ADR-008: Infrastructure-as-Code with Terraform

Status: Accepted Date: 2026-02-28 Decision Makers: Human + AI Prompted By: ADR-005 (K3s VM), ADR-007 (managed PostgreSQL), and ADR-002 (ACR) define Azure resources that must be provisioned declaratively and reproducibly. ADR-005 also specifies Cloudflare for DNS and CDN. A single IaC framework must manage both Azure and Cloudflare resources in one plan/apply cycle.

The infrastructure established across ADRs 002, 005, 006, and 007 comprises:

  • Azure Spot VM (B2ms) running K3s — ADR-005
  • Azure Database for PostgreSQL Flexible Server (B1ms) — ADR-007
  • Azure Container Registry (Basic) — ADR-002
  • Azure NSG, managed identity, role assignments — ADR-005/007
  • Cloudflare DNS records and cache rules for three domains — ADR-005

Today none of this exists. It needs to be provisioned from scratch, and it needs to be reproducible — if the entire environment is destroyed (spot eviction is a VM-level event, but resource group deletion or account migration are real scenarios), rebuilding must be a single command, not a manual clickthrough in the Azure portal.

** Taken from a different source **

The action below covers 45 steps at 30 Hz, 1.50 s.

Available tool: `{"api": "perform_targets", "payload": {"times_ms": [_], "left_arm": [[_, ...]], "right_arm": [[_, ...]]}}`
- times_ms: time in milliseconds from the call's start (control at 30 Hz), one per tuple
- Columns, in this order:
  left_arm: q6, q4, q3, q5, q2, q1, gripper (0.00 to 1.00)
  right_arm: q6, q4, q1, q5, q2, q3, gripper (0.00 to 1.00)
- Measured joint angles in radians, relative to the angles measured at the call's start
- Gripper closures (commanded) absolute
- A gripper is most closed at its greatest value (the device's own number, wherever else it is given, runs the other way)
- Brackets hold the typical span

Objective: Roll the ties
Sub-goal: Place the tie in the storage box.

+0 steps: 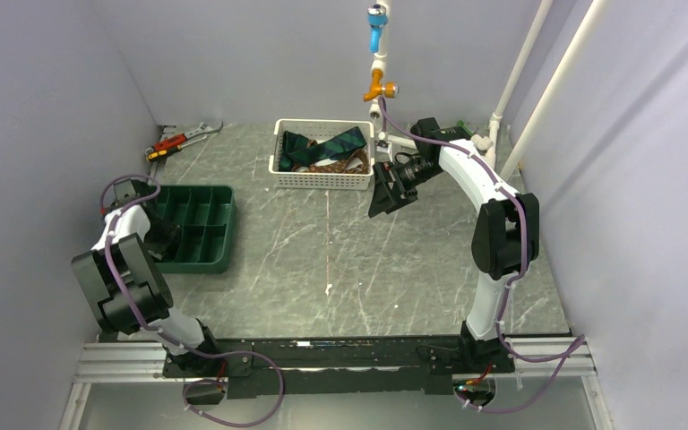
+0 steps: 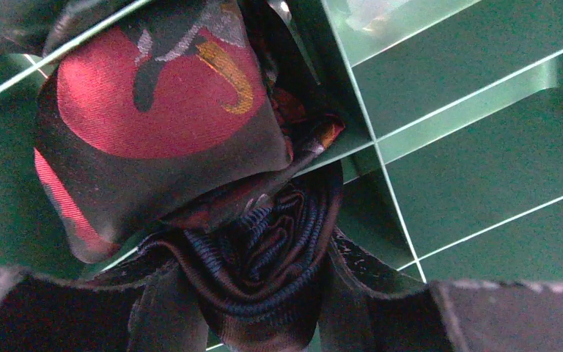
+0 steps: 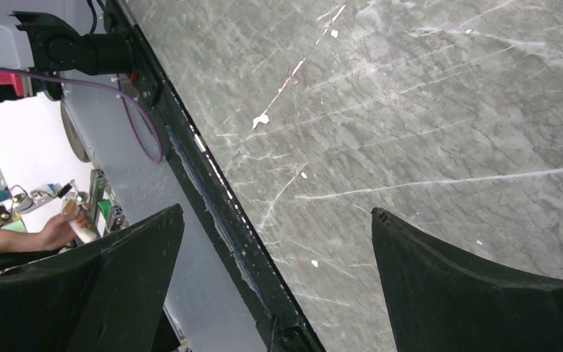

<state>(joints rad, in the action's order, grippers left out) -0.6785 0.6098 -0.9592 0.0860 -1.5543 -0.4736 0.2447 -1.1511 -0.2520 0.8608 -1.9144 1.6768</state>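
Holding entry, lower left of the overhead view: left gripper (image 2: 275, 312), jaws part-closed and pinching a rolled tie (image 2: 161, 125), dark cloth with red patches and a navy ribbed inner layer. The bundle fills the left and centre of the wrist view and bulges out beyond the fingertips.

Receptacle: green tray (image 1: 208, 262), divided into compartments, directly beneath that gripper. The roll sits low among the dividers, and one pale edge passes under its lower right side. Which compartment it belongs to cannot be told.

Middle ground: grey marbled table (image 1: 322, 269), bare stone only beneath the right wrist camera.

Second arm, right of centre in the overhead view: right gripper (image 3: 278, 286), fingers spread wide with nothing between them, hanging above the table.

Stock, upper centre: white basket (image 1: 322, 182) holding the remaining ties (image 1: 331, 148), heaped together. One green striped length runs diagonally across the heap, and the others show no clear long axis.

Governing relation: the basket lies just to the left of the right gripper in the overhead view, well apart from the left gripper. The right arm is plainly nearer, and is judged the one to fetch the next tie.

Far upper left: hand tools (image 1: 184, 139), unconnected with the task.
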Motion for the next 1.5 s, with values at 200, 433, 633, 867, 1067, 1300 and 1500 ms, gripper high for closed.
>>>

Kevin is actively pursuing HashiCorp Terraform certification as part of the DevEx/Platform Engineering career pivot. The IaC framework choice should align with this certification path and maximise transferable skills for enterprise contract opportunities.

The framework must also manage resources across two providers (Azure and Cloudflare) in a single workflow. Cloudflare DNS records and cache rules are infrastructure — they belong in the same declarative configuration as the compute and database resources they front.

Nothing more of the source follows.